Bundesliga

Spieltag

Spielbericht Borussia Dortmund - FC Bayern München

BVB-Erfolg nach achteinhalb Jahren

Sein Elfmetertor reichte zum Erfolg über den FCB: Marcio AmorosoSein Elfmetertor reichte zum Erfolg über den FCB: Marcio Amoroso

Im Aufeinandertreffen der BL-Schwergewichte verhakelten sich die Kontrahenten zu Beginn in Eins-zu-eins-Situationen, die sich vorwiegend zwischen den Strafräumen abspielten. Ein Distanzschuss von Hargreaves bedeutete die erste Torszene, doch Weidenfeller brauchte nicht eingreifen, weil das Leder um Zentimeter übers Tor jagte (9.). Die ausgeglichene Partie war auch in der Folgezeit von den sicheren Abwehrreihen geprägt, die sich schnell auf die übersichtlichen Angriffsbemühungen der Offensivabteilungen einstellten. Ausnahmen vom verbissen geführten Mittelfeldspiel waren nur punktuell zu verzeichnen. So zielten Koller per Drehschuss (21.) und Zé Roberto (28.) knapp am gegnerischen Kasten vorbei. Ein Spitzenspiel bekamen die Zuschauer aufgrund der dominierenden Defensivtaktiken also nicht zu sehen und das torchancenarme Gekicke blieb vor der Pause ohne weitere Highlights, da die ideenlosen Stürmer keine Lücken fanden.

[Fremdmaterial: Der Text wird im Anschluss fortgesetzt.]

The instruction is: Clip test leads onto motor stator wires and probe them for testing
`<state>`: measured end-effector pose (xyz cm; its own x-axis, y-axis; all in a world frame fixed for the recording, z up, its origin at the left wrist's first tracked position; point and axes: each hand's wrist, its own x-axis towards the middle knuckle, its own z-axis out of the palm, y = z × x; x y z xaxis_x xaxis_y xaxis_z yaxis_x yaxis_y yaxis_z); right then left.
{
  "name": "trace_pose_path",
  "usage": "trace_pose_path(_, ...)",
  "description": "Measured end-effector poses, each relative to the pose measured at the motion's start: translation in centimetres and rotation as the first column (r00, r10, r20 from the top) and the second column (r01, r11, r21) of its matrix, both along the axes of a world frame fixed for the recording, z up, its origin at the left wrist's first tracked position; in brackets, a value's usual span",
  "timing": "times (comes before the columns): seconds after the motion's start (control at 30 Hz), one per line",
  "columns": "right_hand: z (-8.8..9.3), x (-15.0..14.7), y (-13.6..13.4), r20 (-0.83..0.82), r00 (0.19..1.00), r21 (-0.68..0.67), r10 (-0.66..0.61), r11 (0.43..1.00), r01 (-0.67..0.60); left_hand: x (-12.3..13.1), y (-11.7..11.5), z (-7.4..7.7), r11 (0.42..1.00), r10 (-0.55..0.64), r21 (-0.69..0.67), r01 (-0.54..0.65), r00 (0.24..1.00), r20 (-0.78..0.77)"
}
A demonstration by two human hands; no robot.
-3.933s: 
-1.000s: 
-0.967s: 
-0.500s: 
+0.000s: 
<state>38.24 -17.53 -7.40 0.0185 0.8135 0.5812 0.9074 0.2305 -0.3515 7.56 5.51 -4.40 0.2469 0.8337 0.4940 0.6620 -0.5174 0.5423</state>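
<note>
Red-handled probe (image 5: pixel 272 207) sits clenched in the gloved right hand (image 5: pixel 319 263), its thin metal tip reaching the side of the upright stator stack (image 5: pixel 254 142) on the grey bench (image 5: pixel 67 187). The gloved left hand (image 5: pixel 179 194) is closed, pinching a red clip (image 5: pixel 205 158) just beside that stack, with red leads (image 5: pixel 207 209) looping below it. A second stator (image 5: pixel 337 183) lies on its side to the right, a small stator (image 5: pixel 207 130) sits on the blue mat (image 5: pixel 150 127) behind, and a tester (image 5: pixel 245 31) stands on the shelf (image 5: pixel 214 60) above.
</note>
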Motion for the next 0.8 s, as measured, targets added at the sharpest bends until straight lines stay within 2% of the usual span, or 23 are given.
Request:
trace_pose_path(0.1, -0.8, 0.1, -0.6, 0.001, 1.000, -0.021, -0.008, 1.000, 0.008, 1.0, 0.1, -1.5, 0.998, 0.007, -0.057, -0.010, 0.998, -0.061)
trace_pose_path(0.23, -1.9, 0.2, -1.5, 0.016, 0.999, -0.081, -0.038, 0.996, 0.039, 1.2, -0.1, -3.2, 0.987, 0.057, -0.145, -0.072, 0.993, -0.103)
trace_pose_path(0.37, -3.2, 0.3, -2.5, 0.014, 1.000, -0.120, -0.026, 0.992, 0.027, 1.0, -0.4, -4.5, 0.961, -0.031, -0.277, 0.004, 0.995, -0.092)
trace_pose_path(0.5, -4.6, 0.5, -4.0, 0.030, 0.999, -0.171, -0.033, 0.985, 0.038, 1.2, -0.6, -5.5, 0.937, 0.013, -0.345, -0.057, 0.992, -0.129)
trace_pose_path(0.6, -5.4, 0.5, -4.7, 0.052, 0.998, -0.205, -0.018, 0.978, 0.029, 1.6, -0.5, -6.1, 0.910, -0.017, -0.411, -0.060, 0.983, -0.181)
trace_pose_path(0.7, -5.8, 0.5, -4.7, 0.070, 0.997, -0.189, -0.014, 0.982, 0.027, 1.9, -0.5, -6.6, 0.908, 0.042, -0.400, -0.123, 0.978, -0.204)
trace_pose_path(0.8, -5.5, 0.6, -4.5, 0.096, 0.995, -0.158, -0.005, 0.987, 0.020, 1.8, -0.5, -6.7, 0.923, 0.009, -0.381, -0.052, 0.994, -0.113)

Dem FC Bayern gelang nach dem Wechsel durch Sagnol ein kleiner Durchbruch, aber mehr als ein Schuss ans Außennetz sprang dabei nicht heraus (49.). Coach Sammer reagierte nach einer Stunde und nahm für den farblosen Ewerthon dessen Landsmann Amoroso ins Spiel. Dessen erster Auftritt folgte umgehend. Eine Rosicky-Ecke erreichte der von Kehl im Luftkampf bedrängte Niko Kovac nur mit der Hand und Schiri Merk zeigte auf den Elfmeterpunkt. Amoroso schoss halbhoch, für Kahn unerreichbar, zum Führungstreffer des BVB ein (62.). Der FCB wurde nun wesentlich aktiver, doch nicht einfallsreicher bei seinen nachfolgenden Angriffsbemühungen. Die Totalausfälle Elber und Pizarro erhielten keine verwertbaren Zuspiele, weil sich das Münchener Mittelfeld zu wenig um das Flügelspiel kümmerte. Tief gestaffelt erwarteten die Gastgeber die übersichtlichen Angriffe und zerstörten den Bayern-Spielfluss durch kampfstarken Einsatz. Von den wenigen BVB-Kontern ging dennoch mehr Gefahr aus, als von den weiterhin überlegenen Bayern. Richtig eng wurde es allerdings nur bei einem Koller-Kopfball, der sein Ziel nur um wenige Zentimeter verfehlte (85.). So kamen die Dortmunder in einer über weite Strecken enttäuschenden Partie nach achteinhalb Jahren erstmals wieder zu einem Erfolg über einen FC Bayern, der die Kreativkräfte Ballack, Scholl, Salihamidzic und Deisler nicht gleichwertig ersetzen konnte.